[Collected data]
Content starts

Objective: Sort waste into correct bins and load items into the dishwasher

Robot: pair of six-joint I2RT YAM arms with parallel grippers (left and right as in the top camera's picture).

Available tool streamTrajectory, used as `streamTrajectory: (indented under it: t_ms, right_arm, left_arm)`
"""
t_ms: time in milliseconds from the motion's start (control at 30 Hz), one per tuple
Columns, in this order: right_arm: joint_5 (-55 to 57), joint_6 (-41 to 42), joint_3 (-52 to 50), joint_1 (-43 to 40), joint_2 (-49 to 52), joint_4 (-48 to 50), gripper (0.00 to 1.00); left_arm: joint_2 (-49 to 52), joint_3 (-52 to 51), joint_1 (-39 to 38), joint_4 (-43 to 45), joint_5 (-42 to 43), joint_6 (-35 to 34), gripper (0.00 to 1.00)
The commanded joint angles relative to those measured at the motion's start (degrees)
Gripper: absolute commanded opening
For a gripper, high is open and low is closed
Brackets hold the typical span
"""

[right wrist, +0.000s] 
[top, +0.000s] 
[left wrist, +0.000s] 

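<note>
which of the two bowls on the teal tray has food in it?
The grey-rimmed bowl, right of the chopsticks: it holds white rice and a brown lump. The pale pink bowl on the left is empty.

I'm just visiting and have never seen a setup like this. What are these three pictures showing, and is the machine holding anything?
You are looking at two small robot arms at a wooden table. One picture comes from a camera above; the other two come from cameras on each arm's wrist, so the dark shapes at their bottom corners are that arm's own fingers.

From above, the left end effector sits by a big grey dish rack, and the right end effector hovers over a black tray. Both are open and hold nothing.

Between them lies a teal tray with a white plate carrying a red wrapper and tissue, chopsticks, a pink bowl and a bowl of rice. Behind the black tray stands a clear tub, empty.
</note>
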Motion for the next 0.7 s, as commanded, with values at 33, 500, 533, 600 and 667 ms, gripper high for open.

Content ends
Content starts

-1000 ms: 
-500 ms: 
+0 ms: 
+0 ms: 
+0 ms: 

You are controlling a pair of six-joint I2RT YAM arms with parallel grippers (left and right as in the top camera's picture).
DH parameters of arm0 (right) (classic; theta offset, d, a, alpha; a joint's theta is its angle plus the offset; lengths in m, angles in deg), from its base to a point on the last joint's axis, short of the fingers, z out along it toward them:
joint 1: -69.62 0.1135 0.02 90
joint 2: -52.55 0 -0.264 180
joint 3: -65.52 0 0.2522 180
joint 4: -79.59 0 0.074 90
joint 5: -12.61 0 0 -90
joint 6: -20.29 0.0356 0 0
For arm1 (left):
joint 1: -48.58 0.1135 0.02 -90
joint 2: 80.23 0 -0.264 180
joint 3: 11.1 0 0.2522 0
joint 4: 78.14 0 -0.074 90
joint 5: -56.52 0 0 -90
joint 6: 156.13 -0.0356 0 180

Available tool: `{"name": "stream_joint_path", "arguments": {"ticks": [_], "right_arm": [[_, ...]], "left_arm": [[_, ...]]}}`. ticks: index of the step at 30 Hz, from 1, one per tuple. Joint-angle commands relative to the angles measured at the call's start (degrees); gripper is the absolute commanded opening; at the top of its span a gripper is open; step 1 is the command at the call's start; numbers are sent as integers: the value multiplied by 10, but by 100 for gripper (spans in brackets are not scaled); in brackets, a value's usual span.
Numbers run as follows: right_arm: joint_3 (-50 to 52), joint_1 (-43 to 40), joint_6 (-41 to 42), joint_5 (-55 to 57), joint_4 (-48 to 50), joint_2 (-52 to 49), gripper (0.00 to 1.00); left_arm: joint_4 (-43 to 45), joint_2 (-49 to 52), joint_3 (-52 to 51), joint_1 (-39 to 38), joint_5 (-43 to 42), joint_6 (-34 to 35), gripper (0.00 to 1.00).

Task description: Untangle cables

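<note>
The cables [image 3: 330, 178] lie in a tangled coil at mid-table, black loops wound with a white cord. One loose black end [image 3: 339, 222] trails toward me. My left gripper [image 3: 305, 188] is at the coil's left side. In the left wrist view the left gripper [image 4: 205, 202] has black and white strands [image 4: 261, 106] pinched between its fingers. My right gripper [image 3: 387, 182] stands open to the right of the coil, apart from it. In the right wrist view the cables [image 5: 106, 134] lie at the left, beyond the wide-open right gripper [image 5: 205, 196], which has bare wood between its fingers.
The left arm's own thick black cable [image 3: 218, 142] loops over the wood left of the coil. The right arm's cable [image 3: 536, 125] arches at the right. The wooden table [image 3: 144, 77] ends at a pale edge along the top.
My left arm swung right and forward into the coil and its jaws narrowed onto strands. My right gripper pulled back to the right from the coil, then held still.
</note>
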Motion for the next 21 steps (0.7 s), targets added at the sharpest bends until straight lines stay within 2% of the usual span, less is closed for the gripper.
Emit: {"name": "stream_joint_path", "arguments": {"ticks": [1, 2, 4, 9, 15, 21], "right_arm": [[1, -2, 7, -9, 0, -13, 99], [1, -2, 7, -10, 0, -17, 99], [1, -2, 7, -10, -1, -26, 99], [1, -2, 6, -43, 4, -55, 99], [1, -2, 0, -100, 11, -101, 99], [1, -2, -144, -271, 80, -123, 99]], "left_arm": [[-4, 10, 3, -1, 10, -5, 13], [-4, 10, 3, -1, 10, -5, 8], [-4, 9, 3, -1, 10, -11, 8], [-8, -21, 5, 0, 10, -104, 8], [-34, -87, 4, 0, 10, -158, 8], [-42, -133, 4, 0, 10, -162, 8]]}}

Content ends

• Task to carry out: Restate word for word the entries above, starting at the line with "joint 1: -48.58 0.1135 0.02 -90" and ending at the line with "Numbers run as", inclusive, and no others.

• Response:
joint 1: -48.58 0.1135 0.02 -90
joint 2: 80.23 0 -0.264 180
joint 3: 11.1 0 0.2522 0
joint 4: 78.14 0 -0.074 90
joint 5: -56.52 0 0 -90
joint 6: 156.13 -0.0356 0 180

Available tool: `{"name": "stream_joint_path", "arguments": {"ticks": [_], "right_arm": [[_, ...]], "left_arm": [[_, ...]]}}`. ticks: index of the step at 30 Hz, from 1, one per tuple. Joint-angle commands relative to the angles measured at the call's start (degrees); gripper is the absolute commanded opening; at the top of its span a gripper is open; step 1 is the command at the call's start; numbers are sent as integers: the value multiplied by 10, but by 100 for gripper (spans in brackets are not scaled); in brackets, a value's usual span.
Numbers run as follows: right_arm: joint_3 (-50 to 52), joint_1 (-43 to 40), joint_6 (-41 to 42), joint_5 (-55 to 57), joint_4 (-48 to 50), joint_2 (-52 to 49), gripper (0.00 to 1.00); left_arm: joint_4 (-43 to 45), joint_2 (-49 to 52), joint_3 (-52 to 51), joint_1 (-39 to 38), joint_5 (-43 to 42), joint_6 (-34 to 35), gripper (0.00 to 1.00).

Nothing else is needed, and the exercise is over.